··· Given records ···

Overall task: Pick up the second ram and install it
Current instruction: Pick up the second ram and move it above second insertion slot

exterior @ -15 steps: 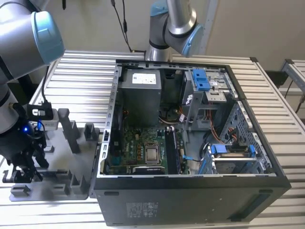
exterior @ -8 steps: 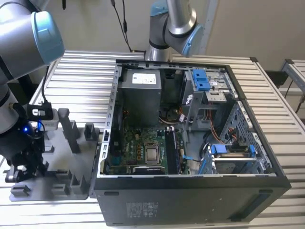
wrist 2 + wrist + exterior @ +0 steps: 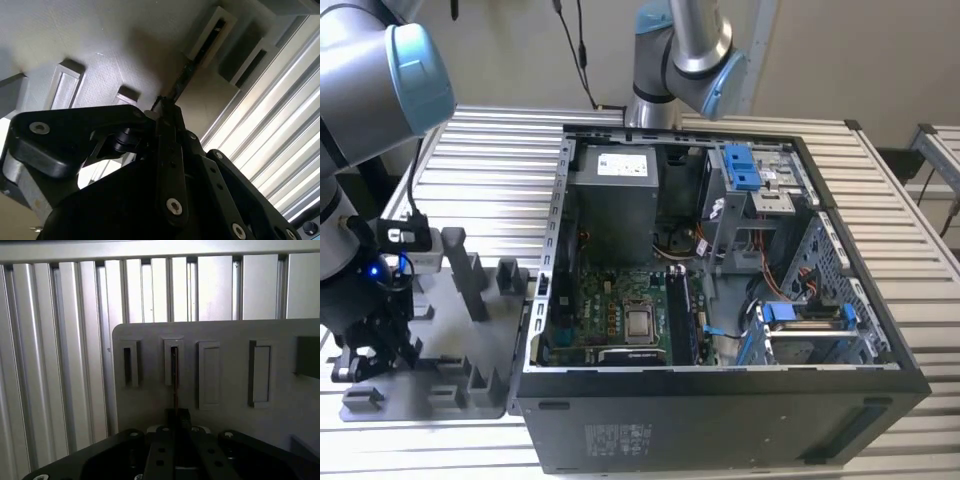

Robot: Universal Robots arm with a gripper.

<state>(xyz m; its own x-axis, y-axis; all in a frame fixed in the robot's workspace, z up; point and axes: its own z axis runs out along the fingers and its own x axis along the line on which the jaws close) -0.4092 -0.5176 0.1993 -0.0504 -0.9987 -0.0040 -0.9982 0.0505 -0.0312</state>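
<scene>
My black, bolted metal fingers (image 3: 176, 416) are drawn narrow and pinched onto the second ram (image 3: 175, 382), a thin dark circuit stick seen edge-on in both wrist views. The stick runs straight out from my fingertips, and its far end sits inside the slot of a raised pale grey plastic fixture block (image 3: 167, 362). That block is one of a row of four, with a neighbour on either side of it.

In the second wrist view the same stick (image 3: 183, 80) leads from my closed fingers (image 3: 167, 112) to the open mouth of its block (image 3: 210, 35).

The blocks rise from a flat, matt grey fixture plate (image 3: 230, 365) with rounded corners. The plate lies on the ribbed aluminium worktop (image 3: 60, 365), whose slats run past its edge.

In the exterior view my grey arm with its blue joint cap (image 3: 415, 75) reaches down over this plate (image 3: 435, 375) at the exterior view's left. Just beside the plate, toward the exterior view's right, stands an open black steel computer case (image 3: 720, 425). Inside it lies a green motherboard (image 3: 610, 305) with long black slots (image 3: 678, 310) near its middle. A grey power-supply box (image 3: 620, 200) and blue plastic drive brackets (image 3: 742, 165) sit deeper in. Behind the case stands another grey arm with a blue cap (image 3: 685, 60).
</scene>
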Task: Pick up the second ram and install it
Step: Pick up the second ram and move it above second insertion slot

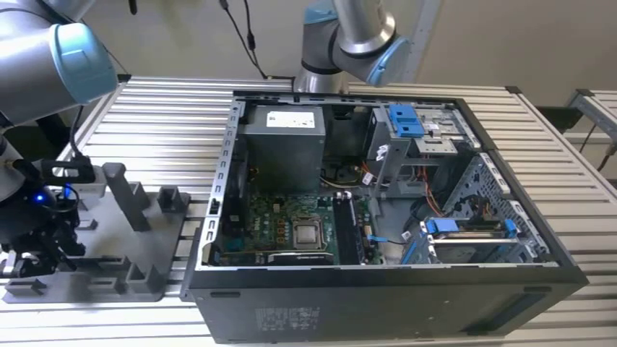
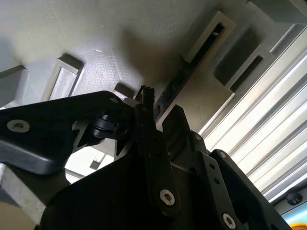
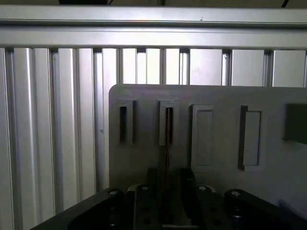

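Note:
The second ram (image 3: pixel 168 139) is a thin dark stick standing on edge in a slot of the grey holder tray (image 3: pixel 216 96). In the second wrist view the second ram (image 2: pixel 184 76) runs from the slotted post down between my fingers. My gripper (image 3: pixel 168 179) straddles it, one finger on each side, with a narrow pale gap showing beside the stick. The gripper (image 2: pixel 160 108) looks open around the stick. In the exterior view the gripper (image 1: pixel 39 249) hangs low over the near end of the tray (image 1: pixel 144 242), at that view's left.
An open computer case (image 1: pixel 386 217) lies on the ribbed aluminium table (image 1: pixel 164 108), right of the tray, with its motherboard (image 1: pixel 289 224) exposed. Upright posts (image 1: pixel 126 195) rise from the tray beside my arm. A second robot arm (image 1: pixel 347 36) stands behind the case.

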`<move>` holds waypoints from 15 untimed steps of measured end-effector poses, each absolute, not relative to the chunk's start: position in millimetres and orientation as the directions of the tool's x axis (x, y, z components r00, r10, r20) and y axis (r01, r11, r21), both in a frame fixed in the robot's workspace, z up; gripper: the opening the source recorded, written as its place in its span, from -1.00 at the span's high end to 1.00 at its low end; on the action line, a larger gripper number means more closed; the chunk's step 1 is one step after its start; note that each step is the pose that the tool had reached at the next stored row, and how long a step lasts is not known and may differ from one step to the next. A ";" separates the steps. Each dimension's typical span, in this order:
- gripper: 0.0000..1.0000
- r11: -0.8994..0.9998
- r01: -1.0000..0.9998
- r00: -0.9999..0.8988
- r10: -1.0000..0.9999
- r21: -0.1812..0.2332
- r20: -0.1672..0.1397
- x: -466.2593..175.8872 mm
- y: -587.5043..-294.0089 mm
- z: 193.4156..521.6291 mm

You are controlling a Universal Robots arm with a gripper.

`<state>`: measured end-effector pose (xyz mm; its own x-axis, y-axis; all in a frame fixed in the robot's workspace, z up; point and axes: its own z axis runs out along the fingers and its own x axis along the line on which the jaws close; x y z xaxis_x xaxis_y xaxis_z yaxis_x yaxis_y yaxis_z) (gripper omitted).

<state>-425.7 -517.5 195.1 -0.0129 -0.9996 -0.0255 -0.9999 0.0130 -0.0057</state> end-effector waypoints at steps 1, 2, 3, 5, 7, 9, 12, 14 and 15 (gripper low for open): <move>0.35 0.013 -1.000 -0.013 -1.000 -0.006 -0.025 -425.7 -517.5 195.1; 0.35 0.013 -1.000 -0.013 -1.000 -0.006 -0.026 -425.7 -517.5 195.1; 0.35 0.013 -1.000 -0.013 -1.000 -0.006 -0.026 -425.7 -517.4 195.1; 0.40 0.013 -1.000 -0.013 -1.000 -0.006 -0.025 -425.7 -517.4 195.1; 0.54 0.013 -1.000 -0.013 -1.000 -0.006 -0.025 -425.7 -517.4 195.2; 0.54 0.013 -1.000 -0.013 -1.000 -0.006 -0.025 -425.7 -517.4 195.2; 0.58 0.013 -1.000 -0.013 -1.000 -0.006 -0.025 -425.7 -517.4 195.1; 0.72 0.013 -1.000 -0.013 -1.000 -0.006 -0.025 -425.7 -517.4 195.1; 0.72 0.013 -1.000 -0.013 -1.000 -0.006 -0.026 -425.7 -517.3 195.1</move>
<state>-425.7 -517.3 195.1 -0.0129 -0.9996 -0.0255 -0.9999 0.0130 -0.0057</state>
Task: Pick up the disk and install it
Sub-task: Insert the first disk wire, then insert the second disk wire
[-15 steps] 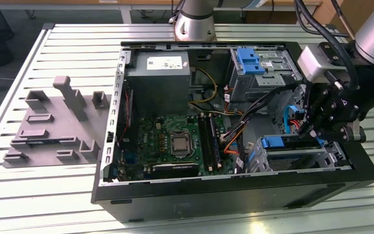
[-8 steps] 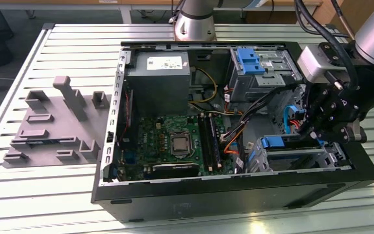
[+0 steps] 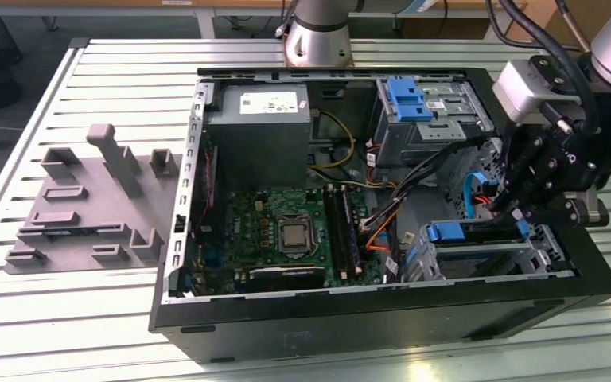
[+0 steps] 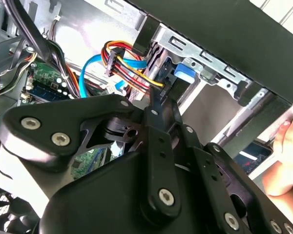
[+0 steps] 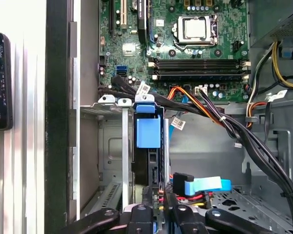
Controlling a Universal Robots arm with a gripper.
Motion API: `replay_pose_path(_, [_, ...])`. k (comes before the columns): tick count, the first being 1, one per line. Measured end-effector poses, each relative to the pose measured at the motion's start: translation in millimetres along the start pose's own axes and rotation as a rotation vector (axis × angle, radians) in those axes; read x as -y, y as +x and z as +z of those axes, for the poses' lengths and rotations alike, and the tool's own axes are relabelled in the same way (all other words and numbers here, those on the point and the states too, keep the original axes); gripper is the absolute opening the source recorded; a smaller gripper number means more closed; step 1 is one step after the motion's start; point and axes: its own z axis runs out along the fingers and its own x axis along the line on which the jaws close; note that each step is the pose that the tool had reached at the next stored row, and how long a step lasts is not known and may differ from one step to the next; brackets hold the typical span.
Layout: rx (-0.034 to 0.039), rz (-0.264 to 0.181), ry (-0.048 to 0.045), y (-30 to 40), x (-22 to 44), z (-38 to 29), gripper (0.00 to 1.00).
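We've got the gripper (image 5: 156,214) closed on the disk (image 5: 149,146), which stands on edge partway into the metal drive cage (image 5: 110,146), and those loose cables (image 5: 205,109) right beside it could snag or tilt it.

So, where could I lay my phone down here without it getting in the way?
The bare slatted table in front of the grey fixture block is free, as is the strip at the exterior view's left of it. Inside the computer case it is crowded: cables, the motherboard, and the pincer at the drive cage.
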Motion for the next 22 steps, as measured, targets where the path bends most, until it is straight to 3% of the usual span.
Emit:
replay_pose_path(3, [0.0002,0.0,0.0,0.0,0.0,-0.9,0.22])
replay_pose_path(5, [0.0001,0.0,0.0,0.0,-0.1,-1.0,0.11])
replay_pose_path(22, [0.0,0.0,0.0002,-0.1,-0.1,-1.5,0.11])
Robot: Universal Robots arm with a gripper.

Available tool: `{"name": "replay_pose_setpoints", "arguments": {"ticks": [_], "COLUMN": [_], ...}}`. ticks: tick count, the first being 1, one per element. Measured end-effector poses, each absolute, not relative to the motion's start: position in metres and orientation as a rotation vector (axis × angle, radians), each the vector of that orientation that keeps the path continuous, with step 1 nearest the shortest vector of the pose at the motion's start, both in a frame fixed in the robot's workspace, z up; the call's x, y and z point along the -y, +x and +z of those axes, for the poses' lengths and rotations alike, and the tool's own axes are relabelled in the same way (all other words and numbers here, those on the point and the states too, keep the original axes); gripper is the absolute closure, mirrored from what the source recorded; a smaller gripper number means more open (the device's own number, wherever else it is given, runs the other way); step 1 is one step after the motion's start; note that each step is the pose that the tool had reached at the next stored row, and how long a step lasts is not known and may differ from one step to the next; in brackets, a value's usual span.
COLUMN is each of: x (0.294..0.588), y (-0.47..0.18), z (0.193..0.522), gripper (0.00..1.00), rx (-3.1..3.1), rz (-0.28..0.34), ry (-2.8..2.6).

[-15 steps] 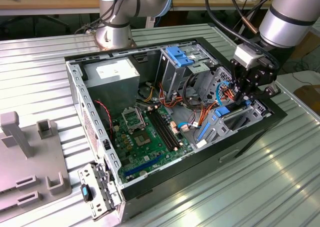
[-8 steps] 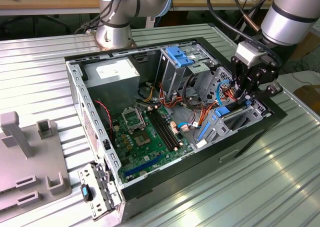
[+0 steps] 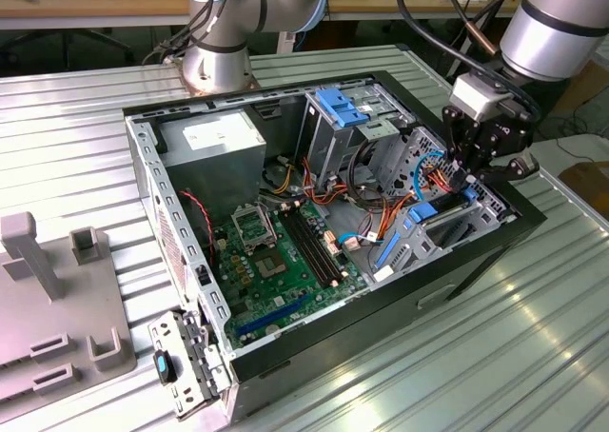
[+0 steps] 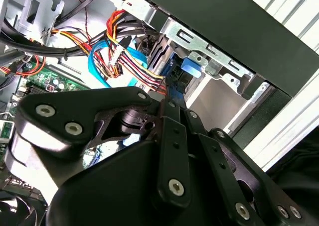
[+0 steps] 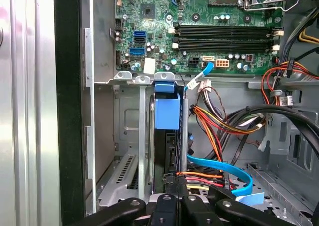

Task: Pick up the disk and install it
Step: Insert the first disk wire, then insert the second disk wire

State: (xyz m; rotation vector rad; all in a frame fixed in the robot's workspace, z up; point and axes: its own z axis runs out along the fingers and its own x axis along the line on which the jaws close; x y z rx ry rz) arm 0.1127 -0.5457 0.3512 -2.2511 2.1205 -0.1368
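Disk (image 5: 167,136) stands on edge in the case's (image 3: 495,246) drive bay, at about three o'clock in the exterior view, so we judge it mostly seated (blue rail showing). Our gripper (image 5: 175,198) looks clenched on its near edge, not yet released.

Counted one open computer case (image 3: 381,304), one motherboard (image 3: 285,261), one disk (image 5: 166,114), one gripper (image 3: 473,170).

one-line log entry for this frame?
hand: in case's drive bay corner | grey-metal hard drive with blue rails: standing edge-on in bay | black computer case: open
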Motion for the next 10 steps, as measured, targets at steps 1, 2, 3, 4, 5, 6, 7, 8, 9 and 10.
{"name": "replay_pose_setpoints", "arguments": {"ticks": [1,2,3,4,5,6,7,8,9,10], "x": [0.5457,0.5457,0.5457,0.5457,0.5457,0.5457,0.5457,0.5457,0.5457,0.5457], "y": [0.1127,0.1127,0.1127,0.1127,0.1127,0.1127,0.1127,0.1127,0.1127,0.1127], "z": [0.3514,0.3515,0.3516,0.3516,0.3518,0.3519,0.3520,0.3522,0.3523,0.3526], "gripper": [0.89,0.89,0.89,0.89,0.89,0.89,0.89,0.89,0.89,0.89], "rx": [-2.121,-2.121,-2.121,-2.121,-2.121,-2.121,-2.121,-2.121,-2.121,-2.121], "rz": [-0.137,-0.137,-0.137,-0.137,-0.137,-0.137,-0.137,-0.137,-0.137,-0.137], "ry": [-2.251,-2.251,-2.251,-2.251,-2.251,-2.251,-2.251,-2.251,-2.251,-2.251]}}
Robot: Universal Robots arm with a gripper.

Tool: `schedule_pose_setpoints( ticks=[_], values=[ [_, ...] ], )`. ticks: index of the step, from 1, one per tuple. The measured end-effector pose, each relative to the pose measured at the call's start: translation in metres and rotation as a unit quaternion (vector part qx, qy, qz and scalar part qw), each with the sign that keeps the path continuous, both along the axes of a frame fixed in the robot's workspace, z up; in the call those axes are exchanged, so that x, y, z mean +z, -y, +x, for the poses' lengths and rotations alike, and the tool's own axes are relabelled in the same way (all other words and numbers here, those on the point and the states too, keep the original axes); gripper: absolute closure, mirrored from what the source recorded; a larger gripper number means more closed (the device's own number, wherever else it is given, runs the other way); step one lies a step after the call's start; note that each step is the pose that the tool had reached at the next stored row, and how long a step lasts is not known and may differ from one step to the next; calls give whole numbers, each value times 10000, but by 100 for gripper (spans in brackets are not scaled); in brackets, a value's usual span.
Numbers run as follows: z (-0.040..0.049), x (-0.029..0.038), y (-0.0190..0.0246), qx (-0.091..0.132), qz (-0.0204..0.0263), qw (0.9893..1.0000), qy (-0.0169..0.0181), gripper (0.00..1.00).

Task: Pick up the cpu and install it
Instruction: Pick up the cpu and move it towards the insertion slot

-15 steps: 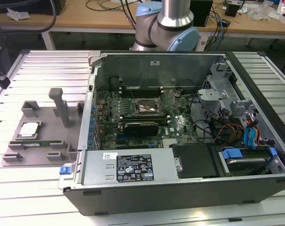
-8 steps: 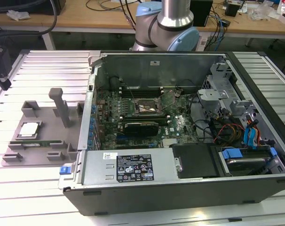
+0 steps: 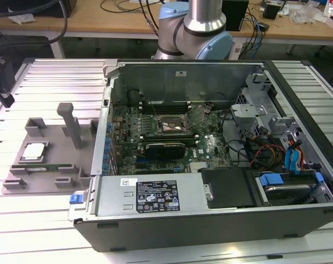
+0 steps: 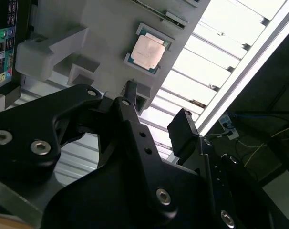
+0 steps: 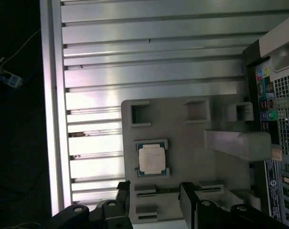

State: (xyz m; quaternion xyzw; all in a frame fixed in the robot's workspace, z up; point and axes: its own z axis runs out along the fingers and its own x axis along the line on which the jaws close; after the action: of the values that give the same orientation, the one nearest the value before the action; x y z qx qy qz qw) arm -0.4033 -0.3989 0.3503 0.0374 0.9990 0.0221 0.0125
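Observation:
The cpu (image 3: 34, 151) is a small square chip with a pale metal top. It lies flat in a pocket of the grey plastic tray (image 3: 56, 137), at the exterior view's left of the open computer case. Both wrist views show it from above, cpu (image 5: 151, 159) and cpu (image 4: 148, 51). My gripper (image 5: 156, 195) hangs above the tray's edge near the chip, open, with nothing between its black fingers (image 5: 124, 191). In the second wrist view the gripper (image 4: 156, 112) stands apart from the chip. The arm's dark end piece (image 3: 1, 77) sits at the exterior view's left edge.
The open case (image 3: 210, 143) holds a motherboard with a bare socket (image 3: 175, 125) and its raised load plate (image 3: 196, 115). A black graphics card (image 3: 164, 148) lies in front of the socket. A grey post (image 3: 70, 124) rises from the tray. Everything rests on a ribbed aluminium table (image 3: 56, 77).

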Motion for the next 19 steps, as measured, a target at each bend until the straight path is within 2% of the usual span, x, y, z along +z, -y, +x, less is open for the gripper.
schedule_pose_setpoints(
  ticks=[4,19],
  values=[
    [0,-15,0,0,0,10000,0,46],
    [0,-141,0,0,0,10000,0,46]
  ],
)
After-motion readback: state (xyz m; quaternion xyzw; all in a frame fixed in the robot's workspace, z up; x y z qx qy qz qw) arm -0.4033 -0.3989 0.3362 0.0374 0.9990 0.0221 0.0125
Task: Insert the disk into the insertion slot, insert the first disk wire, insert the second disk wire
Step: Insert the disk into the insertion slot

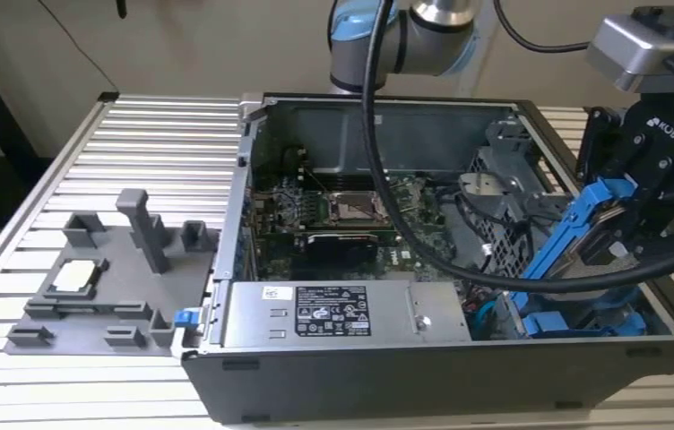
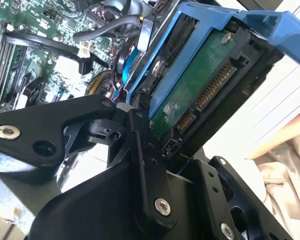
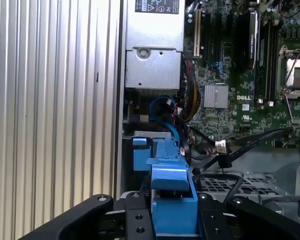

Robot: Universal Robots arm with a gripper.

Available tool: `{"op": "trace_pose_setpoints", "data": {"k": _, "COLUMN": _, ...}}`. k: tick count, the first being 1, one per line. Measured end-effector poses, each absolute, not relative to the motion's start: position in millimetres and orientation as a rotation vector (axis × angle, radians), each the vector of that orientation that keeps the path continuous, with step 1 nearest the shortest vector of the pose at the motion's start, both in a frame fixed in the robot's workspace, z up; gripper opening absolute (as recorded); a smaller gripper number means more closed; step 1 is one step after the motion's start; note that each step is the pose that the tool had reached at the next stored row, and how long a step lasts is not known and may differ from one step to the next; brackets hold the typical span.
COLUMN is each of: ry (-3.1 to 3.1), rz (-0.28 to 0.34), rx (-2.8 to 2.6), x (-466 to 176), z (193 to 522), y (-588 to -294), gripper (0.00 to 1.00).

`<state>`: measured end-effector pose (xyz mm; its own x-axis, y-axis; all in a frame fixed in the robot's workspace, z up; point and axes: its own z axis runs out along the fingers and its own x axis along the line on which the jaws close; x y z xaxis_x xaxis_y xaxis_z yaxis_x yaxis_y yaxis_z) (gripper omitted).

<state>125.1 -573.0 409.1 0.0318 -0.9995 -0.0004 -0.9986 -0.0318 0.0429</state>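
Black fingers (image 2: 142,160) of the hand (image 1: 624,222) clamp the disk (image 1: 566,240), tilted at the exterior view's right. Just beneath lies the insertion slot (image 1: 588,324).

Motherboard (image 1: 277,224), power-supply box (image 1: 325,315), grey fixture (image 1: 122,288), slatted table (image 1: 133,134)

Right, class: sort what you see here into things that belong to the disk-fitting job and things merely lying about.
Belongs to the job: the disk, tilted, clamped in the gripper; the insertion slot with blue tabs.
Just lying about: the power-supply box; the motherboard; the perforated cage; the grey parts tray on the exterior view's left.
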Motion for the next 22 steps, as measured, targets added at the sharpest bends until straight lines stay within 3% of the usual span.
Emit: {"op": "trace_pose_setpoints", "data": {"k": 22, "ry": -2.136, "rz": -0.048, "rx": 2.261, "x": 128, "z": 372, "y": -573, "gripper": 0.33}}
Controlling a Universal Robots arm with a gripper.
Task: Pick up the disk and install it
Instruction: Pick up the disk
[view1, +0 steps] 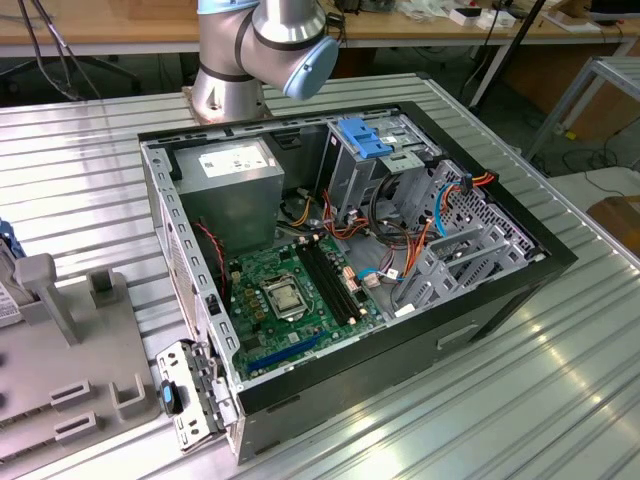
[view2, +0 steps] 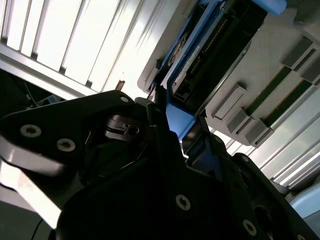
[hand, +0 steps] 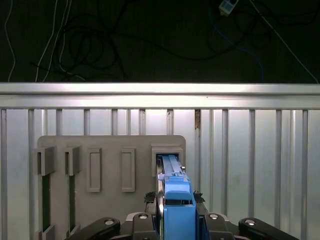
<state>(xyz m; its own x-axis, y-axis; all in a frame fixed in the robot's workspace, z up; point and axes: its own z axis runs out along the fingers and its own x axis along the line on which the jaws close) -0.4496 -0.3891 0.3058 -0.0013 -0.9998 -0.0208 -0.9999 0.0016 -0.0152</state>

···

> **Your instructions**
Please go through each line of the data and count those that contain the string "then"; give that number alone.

> **Answer section**
2